Regarding his department’s recent hero, Kenny noted, “Zach is a good learner. He listens, and he’s bought into what we’re trying to accomplish. I’ve actually had two exceptional hires lately, both Zach and Logan Hayta. They’re great examples of public servants, caring for the community, which is what we want.
“From arresting people to saving them from a burning house, Zach and Logan both are really showing what we want--being out there, policing the community and finding out what is really needed.
“We’re proud of Zach. We’re pleased with what he’s done.”

‘They were all asleep’
Hackleburg Fire Chief Steve Hood agreed the story about the Barnette fire could have turned out completely different than it did.
“No doubt about that,” he said. “If it wasn’t for the police officer doing his job in patrolling, I strongly believe all three of those individuals would have died in the fire, possibly from smoke inhalation.
“He had them out by the time we got on scene.
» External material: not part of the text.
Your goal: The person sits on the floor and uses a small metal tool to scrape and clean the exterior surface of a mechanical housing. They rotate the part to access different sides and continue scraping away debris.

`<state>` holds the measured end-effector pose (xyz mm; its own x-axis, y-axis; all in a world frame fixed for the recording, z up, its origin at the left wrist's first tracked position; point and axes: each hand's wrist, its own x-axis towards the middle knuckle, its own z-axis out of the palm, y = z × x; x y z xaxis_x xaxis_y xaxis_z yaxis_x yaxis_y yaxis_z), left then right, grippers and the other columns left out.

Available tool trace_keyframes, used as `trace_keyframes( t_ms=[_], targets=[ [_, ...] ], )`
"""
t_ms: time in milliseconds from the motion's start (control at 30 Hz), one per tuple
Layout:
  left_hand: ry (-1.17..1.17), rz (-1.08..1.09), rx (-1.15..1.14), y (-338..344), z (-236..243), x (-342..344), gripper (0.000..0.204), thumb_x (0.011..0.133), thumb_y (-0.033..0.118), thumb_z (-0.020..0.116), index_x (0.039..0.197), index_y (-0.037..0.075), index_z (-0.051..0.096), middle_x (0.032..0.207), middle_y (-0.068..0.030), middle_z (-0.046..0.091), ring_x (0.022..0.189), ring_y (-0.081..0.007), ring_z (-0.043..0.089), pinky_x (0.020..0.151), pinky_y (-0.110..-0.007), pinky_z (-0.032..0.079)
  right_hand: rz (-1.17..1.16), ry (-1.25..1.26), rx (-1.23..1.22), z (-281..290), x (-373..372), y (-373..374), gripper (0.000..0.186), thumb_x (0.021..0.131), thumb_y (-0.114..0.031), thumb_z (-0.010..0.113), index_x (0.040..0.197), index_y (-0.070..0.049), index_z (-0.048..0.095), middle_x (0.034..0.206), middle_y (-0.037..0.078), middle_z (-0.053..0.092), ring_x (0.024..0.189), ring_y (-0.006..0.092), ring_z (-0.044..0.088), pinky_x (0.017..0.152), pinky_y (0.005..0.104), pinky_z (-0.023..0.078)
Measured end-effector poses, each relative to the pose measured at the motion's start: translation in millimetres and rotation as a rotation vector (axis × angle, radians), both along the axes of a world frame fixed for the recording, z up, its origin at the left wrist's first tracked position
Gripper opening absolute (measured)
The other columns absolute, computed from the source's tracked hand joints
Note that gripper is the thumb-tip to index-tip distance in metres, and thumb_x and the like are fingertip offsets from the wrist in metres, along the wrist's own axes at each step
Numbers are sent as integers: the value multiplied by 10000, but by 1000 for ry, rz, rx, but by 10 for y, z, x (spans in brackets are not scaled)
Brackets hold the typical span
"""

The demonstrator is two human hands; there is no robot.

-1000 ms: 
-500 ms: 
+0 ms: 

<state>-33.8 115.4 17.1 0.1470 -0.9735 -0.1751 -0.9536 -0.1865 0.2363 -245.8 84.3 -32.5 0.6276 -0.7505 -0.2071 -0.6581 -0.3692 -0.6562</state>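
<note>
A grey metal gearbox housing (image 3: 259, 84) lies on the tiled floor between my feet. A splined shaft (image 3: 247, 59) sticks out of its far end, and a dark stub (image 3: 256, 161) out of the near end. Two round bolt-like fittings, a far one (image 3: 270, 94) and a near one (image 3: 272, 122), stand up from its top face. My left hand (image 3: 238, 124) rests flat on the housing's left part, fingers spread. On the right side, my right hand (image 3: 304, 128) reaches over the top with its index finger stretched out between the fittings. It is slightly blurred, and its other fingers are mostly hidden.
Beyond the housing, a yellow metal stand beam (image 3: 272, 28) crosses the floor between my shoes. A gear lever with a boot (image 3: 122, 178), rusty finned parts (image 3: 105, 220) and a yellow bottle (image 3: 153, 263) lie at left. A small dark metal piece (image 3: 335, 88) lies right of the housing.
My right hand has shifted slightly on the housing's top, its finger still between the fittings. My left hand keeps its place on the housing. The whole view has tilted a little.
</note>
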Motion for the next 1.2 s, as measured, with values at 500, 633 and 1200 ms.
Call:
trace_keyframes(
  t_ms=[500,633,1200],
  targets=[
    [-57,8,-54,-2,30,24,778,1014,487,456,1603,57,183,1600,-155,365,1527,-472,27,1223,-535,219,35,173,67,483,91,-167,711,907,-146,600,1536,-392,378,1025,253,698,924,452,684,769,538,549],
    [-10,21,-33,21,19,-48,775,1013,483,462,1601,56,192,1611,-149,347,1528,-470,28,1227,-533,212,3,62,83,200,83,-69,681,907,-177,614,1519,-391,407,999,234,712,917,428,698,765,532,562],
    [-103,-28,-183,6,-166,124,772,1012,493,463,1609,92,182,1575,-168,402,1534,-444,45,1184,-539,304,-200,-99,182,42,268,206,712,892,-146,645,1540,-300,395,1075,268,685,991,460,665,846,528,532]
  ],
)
The way I understood it, they were all asleep and didn’t even know the house was on fire.
“I’m glad he was out doing his job. He’s a real good guy. He is young, and he’s fresh out of academy, but he’s very serious about his job.”
Hood said there were three units that responded from the Hackleburg Volunteer Fire Department, with a dozen firefighters on the scene. Assistance was also provided by the Shiloh and Bear Creek volunteer fire departments.
The chief noted the structure did flare back up a couple of times.
“With the way the wind was blowing the last couple of days, it was inevitable,” he said. “It wasn’t a matter of if, but when. It was going to do it sooner or later.
“We appreciate all the help from the surrounding departments.”

‘Got out with only the clothes I had on’
Regarding ways the public can assist the Barnette family, some of their needs include a new wheelchair, besides clothing and everyday necessities.